__Task statement__
Every line of the material is to be reproduced verbatim.

__Data shown__
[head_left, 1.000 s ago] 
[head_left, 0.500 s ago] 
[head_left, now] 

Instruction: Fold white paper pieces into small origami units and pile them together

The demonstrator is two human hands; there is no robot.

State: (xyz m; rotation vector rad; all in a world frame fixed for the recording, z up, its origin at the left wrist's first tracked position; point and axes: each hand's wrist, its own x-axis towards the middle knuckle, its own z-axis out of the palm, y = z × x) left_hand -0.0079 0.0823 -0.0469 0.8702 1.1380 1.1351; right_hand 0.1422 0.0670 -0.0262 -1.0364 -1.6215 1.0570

__Answer section__
[head_left, 1.000 s ago] 
[head_left, 0.500 s ago] 
[head_left, now] 

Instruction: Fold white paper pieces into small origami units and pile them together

The demonstrator is two human hands; there is no robot.

State: (xyz m; rotation vector rad; all in a world frame fixed for the recording, z up, its origin at the left wrist's first tracked position; point and axes: each hand's wrist, its own x-axis towards the middle knuckle, its own z-axis out of the palm, y = z × x) left_hand -0.0079 0.0823 -0.0469 0.8702 1.1380 1.1351; right_hand 0.1422 0.0670 -0.0262 -1.0364 -1.6215 1.0570

The answer requires no additions.